Por obligación hay que tener ganas de vivir y de enfrentar todo. Hay que
resistir incluso esta atención para idiotas de idiotas que me dicen que voy
mejor, que tengo que seguir luchando, que mañana hay una prueba pendiente, otra
más. ¿No se darán cuenta de que me estoy muriendo? ¿No tendrán piedad y serán
humanos? ¿Preguntarán alguna vez por mis sentimientos? ¿Me dejarán expresar mi
espiritualidad, mis ganas de encender velas y de meditar, de sentir que puedo
vibrar con las luces del amanecer y del atardecer? Aquí todo es pura biología,
pura tecnología, tan frío el metal de los aparatos como el corazón de muchos de
los médicos. Yo creo que les ha fastidiado eso de no prestarme a entrar en un
ensayo clínico con nueva quimioterapia, ¡pero si es por su propio interés, por
lo que les pagan los laboratorios!”.
Yo
le quitaba importancia a todo, excusaba a los médicos, me sumaba al “luchar y
batallar contra la enfermedad” (intentaba no decir “cáncer”), pero ahora me doy
cuenta de que tenías razón pues había como mucho una falsa piedad, una
apariencia de interés que disimulaba un desapego constante, una ignorancia de la
persona en su complejidad y, por supuesto, un casi desprecio de la familia y
amigos, como si molestáramos siempre. Entonces creí que habías perdido la
batalla, que te rendiste al pedir la vuelta a casa. Colaboré contigo por amor,
pero no lo entendí.
Esos
comentarios me llevaron a Internet hasta toparme hoy mismo con la ética del
“¡basta ya!”. Lloré leyéndolo.
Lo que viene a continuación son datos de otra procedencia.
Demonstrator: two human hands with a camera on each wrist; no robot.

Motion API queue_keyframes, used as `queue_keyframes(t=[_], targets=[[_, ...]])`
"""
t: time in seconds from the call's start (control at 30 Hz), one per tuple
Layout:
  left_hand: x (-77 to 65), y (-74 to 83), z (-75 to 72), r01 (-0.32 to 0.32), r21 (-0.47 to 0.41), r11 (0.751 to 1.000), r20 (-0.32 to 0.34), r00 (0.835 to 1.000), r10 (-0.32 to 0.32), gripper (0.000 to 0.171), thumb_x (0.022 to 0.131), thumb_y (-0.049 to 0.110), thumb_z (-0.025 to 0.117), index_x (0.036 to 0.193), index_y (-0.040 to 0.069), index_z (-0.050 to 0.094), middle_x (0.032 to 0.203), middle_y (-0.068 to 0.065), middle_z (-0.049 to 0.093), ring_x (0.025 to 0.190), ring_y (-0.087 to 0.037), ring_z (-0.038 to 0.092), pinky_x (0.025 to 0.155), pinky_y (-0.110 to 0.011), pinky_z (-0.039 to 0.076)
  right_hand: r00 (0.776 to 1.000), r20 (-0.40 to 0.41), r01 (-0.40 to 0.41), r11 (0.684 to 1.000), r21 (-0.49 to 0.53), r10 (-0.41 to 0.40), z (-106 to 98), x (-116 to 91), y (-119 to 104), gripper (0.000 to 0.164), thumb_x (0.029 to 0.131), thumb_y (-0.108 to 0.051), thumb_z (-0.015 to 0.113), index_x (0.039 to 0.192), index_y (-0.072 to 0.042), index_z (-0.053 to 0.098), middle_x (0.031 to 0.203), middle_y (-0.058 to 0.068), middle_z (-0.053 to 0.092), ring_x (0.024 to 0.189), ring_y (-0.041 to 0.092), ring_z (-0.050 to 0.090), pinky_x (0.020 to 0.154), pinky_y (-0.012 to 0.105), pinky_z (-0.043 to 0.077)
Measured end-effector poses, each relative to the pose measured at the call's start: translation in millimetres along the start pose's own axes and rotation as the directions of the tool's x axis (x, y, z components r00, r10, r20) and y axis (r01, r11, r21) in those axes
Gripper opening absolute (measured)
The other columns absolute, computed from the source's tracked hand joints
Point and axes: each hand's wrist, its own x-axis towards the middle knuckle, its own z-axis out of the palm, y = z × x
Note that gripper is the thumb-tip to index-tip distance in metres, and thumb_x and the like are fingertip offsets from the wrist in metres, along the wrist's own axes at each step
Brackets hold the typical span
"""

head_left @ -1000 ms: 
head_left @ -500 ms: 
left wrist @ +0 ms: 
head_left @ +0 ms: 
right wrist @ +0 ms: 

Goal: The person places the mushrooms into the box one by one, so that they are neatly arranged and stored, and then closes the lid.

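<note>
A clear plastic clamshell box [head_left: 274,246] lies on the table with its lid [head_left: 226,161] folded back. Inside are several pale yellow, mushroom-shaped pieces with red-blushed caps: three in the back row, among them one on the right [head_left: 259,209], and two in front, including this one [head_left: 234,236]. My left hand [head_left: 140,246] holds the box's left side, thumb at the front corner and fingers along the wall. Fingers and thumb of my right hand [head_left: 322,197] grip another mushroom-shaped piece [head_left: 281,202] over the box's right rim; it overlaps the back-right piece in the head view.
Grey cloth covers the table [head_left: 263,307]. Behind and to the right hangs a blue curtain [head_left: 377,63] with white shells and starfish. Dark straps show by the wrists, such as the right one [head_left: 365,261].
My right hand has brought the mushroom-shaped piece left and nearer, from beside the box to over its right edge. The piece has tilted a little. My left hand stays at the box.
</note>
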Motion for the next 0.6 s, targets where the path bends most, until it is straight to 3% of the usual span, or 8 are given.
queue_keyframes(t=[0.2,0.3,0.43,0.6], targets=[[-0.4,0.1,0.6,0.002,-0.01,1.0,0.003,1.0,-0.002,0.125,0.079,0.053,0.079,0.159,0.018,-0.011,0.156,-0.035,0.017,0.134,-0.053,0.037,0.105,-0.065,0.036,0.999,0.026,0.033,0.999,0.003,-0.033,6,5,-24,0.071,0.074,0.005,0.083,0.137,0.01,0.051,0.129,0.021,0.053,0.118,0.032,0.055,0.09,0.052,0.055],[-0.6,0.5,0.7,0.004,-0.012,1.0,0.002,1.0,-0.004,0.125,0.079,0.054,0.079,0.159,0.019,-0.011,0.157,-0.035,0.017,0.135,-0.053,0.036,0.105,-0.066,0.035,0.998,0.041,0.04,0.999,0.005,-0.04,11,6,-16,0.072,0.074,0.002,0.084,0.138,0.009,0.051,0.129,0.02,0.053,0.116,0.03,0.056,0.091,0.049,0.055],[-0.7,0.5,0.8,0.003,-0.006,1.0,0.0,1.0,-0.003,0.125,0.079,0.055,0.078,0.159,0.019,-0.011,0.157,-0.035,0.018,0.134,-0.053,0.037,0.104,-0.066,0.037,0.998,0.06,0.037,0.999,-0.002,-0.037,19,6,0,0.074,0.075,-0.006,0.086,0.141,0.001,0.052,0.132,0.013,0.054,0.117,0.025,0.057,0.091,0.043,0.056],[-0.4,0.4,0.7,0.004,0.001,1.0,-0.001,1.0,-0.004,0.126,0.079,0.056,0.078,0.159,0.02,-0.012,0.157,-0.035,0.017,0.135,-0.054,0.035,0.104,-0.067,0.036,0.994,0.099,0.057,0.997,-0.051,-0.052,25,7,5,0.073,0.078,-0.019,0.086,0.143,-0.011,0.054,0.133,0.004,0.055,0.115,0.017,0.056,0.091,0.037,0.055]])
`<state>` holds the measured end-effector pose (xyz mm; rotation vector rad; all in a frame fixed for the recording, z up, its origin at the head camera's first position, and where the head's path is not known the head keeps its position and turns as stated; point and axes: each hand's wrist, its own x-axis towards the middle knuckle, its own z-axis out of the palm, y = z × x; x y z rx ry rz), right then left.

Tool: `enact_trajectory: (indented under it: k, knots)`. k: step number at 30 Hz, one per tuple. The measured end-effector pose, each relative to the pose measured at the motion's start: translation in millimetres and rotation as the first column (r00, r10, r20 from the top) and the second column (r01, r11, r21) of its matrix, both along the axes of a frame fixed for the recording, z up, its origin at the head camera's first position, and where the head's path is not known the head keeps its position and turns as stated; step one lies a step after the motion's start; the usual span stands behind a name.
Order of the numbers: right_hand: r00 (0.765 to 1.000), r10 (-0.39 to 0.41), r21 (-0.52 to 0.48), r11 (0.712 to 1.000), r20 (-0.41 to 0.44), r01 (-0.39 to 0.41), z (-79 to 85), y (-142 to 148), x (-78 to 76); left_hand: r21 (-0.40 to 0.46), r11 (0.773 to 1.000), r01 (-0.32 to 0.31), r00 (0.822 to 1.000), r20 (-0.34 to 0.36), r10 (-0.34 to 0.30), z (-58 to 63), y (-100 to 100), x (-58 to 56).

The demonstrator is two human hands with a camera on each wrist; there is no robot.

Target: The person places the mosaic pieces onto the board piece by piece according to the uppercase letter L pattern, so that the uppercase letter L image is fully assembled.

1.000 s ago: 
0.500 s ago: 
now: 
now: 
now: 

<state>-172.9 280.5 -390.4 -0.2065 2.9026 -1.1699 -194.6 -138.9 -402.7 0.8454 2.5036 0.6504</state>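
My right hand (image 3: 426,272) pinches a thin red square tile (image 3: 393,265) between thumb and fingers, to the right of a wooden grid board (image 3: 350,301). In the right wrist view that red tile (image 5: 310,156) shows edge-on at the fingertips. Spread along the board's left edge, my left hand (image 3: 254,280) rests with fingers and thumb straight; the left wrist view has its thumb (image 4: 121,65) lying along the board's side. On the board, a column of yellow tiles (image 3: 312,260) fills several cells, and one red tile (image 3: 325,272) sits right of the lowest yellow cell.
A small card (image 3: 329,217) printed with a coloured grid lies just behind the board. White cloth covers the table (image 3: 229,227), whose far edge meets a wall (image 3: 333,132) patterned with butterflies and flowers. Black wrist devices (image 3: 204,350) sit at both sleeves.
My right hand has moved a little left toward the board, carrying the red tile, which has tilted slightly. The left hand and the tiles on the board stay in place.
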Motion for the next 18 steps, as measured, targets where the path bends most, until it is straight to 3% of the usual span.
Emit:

Fue increíble encontrar al fin la mirada
compasiva ante la muerte, el saber decir “hasta aquí hemos llegado y no vamos
más, dame la mano, deja de sufrir creyendo que fracasas en tu doloroso
batallar, descansa, busca la paz interior, recobra la dignidad que has perdido
en este luchar contra la enfermedad”. Es algo que no saben decir los médicos y
menos los oncólogos. En sus algoritmos falta una rama que lleve a una salida
digna que diga “Fin. ¡Basta ya!”. La muerte se entiende como fracaso y el
abandono de la lucha como una deserción.
Te
llevo enhebrada en las pupilas. Te llevo grabada en el corazón. “Tu párvula
boca que siendo tan niña me enseño a pecar”. ¡Cómo volvería a pecar si
volvieras a besarme como aquella primera vez, de adolescentes inmaduros y
ardientes! Tus hondas ardientes oquedades tan gustosamente rellenables. Tu
cálida piel, tu alegría y tu calma. Tu valentía e inteligencia.
Perdóname
por no haber sabido de la ética del ¡basta ya! y por haber creído que “perdiste
la batalla contra el cáncer”. En realidad la ganaste al morir en casa con
dignidad y saber decir no a la brutalidad del encarnizamiento médico, y sólo
ahora me doy cuenta.
¡Qué torpe he sido siempre!
Tu
Paco
NOTA
Este
texto se basa en un hecho real, en una carta enviada al autor por un
catedrático de universidad, de Barcelona, que descubrió el artículo de la ética
del “¡basta ya!” al poco tiempo de la muerte de su esposa.